Rousseau and Comtet’s hideaway is both brilliant and flawed for the same reason: they never ran a hotel before. (Neither had Rousseau, the property’s designer, done any professional decorating.) Answering to no one, unhardened by the business, and having never had a flop, the pair turned their lack of experience to creative advantage. On the other hand, the basics elude them: the phone system doesn’t allow you to call outside the hotel from your room, and if anyone thought of turndown the idea was rejected. The list of things missing is fairly endless.
Having marketed movies, Comtet now markets the hotel. In the nineties, he and Rousseau operated an artists’ residence at Château de Bionnay in the Beaujolais, where, in exchange for being lodged and fed, wards left behind a work. Many of the beautiful velvet curtains at Hôtel Particulier were recycled from Bionnay and pool extravagantly on the floor because Rousseau couldn’t bear to cut them down. During her patroness period, one French magazine wrote that she “is not satisfied with being beautiful, charming, and rich,” and a privileged, slightly spoiled air still clings to her. Rousseau’s disco-y vision of herself in her new role as hotelkeeper involves stomping around in extremely high heels, leggings, and peekaboo tops, her hair a tangle of choucroute. It’s an impressive show.
Unlike at other art-driven hotels, she did not simply enlist artists with instructions to let themselves go. “I think that’s an inherently false idea and one doomed to fail,” says Rousseau. “It vulgarizes and trivializes their work, and besides, you can’t necessarily expect them to design spaces that work for a hotel.”
Instead, the rooms are collaborations. Artists furnished the provocation, Rousseau the creature comforts. The Arbre à Oreilles suite features a poetic if maddeningly enigmatic wallpaper commissioned from Pierre Fichefeux, an indie illustrator known to readers of WAD. The paper depicts a tree and storks with their beaks tied or handcuffed. I don’t know how anyone could be expected to figure this out without a user’s guide, but Fichefeux intends guests to record a secret using a microphone set in the wall along the tree’s trunk. The birds are unable to repeat the secret, but a speaker on the other side of the room can—not just yours, but the secrets of everyone who has slept in the Tree with Ears and confessed.

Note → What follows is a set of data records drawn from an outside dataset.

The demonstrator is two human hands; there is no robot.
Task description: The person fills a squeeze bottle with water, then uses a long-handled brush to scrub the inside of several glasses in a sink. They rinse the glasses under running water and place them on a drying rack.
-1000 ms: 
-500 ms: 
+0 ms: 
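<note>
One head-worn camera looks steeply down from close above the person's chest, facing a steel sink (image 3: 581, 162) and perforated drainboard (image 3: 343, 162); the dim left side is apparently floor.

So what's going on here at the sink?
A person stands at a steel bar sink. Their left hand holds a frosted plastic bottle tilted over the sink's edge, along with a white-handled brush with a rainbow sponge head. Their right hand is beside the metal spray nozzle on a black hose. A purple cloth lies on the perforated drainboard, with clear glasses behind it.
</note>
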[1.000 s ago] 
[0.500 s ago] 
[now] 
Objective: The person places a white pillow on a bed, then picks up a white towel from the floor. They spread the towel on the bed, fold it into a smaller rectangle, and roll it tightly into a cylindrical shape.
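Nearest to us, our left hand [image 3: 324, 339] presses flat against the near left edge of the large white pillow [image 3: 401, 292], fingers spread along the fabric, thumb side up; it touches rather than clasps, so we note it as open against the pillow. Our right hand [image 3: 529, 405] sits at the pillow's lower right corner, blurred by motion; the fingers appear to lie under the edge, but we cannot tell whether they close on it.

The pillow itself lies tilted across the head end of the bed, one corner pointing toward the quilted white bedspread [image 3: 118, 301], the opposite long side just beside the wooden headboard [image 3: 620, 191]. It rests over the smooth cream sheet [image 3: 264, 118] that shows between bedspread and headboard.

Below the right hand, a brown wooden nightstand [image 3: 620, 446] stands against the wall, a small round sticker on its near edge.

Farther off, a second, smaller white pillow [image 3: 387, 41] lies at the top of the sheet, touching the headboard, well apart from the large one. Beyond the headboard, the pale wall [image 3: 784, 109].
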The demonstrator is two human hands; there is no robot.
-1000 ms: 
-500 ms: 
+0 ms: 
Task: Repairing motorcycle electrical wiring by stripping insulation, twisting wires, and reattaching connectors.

Across the hall in Vitrine, Philippe Mayaux explores the same notion—that of travelers leaving something behind—with a wall-hung glass cabinet guests have begun to fill with doll’s shoes, a figurine of a mermaid with butterfly wings, and a palm-size Eiffel Tower. A second cabinet contains Mayaux’s kinky, precisely composed still-lifes of pink, rubbery objects, suggestive of sex toys and dental appliances. If this was the only room available, I think I might go for the Mercure.
Rideau de Cheveux showcases two giant photographs by Natacha Lesueur of young women looking fixedly from behind curtains of their own hair. Lesueur can’t make up her mind whether they’re “guardian angels” watching out for you, or “silent witnesses” registering your indiscretions. Végétale is wrapped in a photomural of dense branches in full leaf by Martine Aballéa. Olivier Saillard, a curator at ’s Les Arts Décoratifs-Musée de la Mode et du Textile, dressed Poèmes et Chapeaux entirely in gray and black men’s suiting fabrics—pinstriped flannel for a buttoned slipper chair, drap de laine edged in tuxedo satin for the bedcover.
Marie and Philippe were least kind about the common salons. Working with a merchandiser whose clients include Chanel, Rousseau stuffed them with so much Saarinen and Jacobsen furniture they look like Knoll showrooms. She has a lot of plans for the hotel—a restaurant, a bar, even, imagine, someone on duty nonstop from 7 a.m. to 1 a.m. That all sounds promising. In the meantime, Rousseau shouldn’t insist too much on the hotel being “just like home,” which it is in that you have to do most things yourself. The very least you can say about Hôtel Particulier now is that it’s a great place waiting to happen. The location doesn’t hurt.